Collaboration as Capability
Most leaders tracking AI adoption are measuring the wrong thing.
They're watching who's using it, how often, which tools. Useful data. But adoption is not capability, and the gap between the two is where organizational AI strategy can fall apart.
The Stanford AI Index 2026, published this week, puts a name to what good actually looks like: centaur evaluations - assessments that measure not the AI system in isolation, but the human-AI team. The insight is straightforward and consequential. If most real-world AI use involves people supervising, steering and integrating model outputs, then that's what you should be measuring. The unit of capability isn't the tool. It's the collaboration.
Which raises an uncomfortable question for most leaders: do you know what a good human-AI team looks like in your organization?
A field study from BCG, Harvard and MIT watched 244 consultants work through the same problem with the same AI tool and found three distinct patterns. Not three types of people - three modes of collaboration that the same person might move between depending on the task and the moment.
The researchers frame it around two questions. Who decides what needs to be done? And who decides how it gets done?
When the human holds both, they're using AI selectively - as a research tool, a way to stress-test their own thinking. Their domain expertise deepens through the process.
When the human holds the first but cedes the second, they're in continuous dialogue with AI across the full workflow - probing, pushing back, iterating. They develop fluency with AI itself as a capability.
When the human cedes both, the output arrives fast and looks polished. But nothing compounds. No domain expertise, no AI fluency. Just throughput.

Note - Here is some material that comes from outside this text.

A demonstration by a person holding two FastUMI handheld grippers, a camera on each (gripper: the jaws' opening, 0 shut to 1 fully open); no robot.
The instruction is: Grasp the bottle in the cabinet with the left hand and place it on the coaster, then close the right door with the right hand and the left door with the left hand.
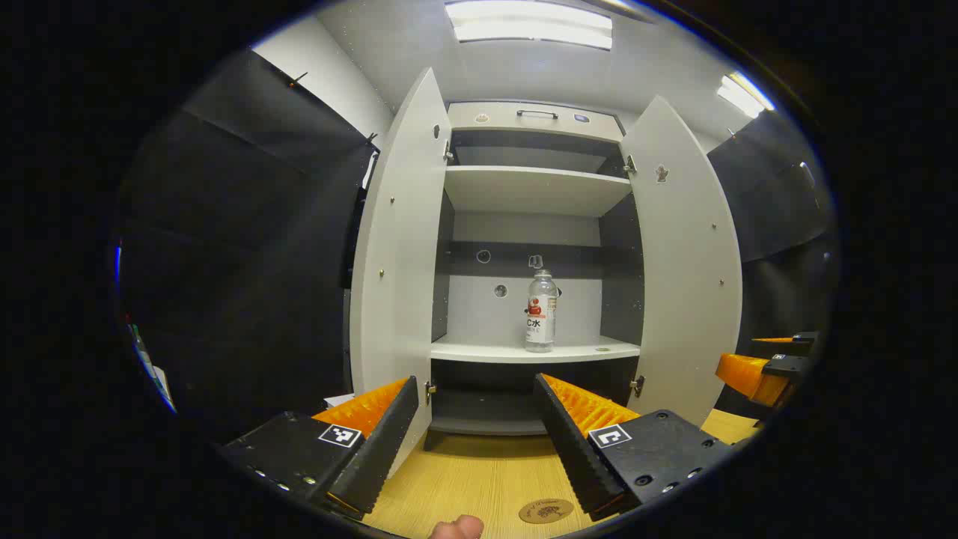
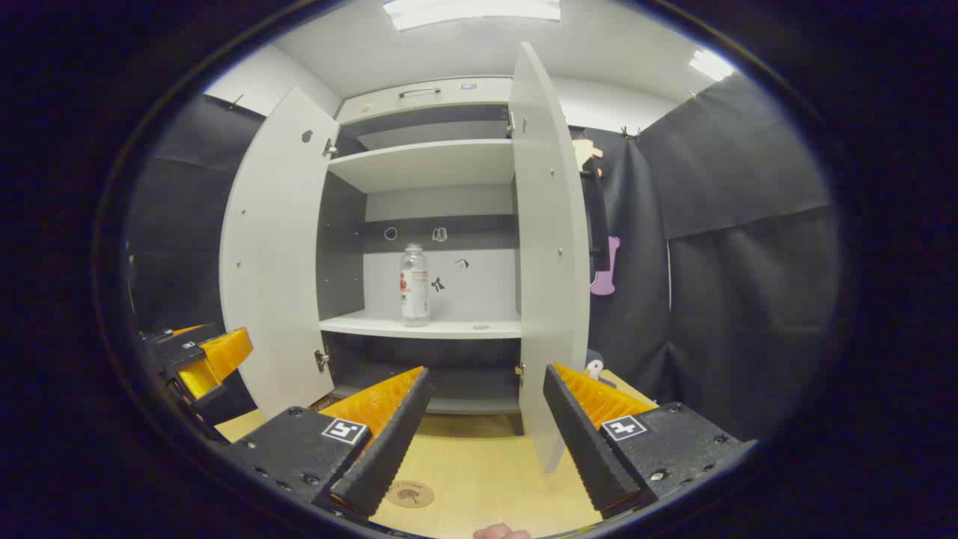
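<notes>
We are holding the left tongs (image 1: pixel 475 419) with the jaws spread wide and gripping nothing, facing the open cabinet (image 1: pixel 535 120) from the tabletop (image 1: pixel 479 479) side; the right tongs (image 2: pixel 486 412) are likewise standing wide and gripping nothing. The bottle (image 1: pixel 540 312) is standing upright on the middle shelf (image 1: pixel 524 350), roughly centred between the two doors and set back toward the rear panel, well apart from both tongs. We are judging it to be a clear plastic bottle, light, smooth-walled and somewhat yielding under pressure (the fill level cannot be read from here), so we are planning to take hold across the labelled mid-body, below the neck, where the walls are straightest. The left door (image 1: pixel 393 262) and the right door (image 1: pixel 685 254) are both swung out toward us, leaving an open channel between their edges for a straight approach; the shelf above is leaving headroom over the cap. The coaster (image 1: pixel 545 510) is lying on the tabletop just beside the left tongs' right-hand finger, in front of the cabinet, with bare wood around it for setting the bottle down.
</notes>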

The labels matter less than what sits underneath them: the same tool, the same task, radically different consequences for what people are actually building in themselves.
This is what makes it a leadership problem rather than an individual one.
Most people don't consciously choose which mode they're operating in. They default. And the default, especially under time pressure, is to cede both questions to the AI. It's faster. The output looks fine. Nothing flags it as a problem until you start noticing that capability isn't building the way you'd expect.
Leaders can't fix what they can't see. And right now, most don't have a way of seeing it - because they're looking at adoption metrics that tell them nothing about the quality of the collaboration happening underneath.
The centaur evaluation framing from Stanford is useful here. Stop asking whether your people are using AI. Start asking whether your human-AI teams are producing better outcomes than either could alone - and whether your people are growing through the process, not just getting faster.
That's a different conversation to have with your teams. It starts with being able to describe what good looks like - and knowing what to look for.